**Problem requirements**
Word for word and without images, reproduce the listing that follows.

***** Dataset section *****

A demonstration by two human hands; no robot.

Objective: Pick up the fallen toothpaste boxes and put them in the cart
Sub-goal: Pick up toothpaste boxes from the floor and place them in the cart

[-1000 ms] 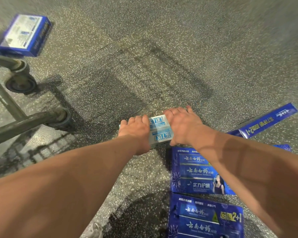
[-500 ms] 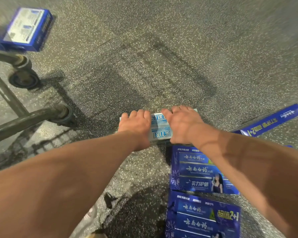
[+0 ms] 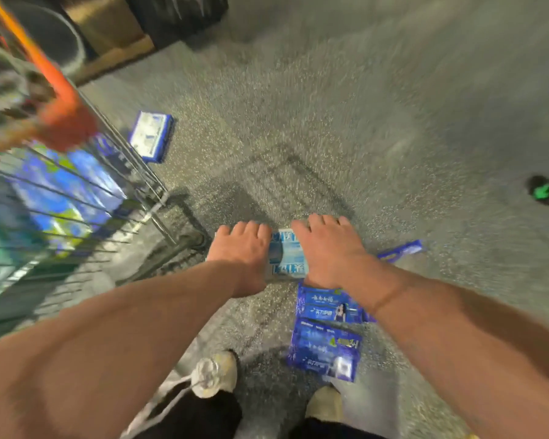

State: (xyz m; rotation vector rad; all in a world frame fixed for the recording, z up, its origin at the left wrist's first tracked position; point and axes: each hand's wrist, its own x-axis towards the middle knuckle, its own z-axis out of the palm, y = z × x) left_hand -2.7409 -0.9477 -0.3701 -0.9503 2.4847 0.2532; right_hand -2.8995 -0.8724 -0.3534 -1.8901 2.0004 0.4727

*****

**Response to the exercise**
A demonstration by two human hands; no robot.

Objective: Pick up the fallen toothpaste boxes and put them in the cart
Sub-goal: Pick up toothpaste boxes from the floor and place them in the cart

[-1000 ms] 
[-500 ms] 
[+0 ms] 

State: (xyz m; rotation vector rad; all in a world frame fixed for the recording, z up, its origin at the left wrist's first tracked position; point and axes: each hand's wrist, its own x-axis towards the middle knuckle, its own z-axis out of the palm, y = z × x) left_hand -2.7409 -0.9477 -0.3701 -0.9503 2.4847 0.2532; right_hand -2.8995 -0.8724 -0.3534 -1.8901 2.0004 0.4727

With that, the answer is done.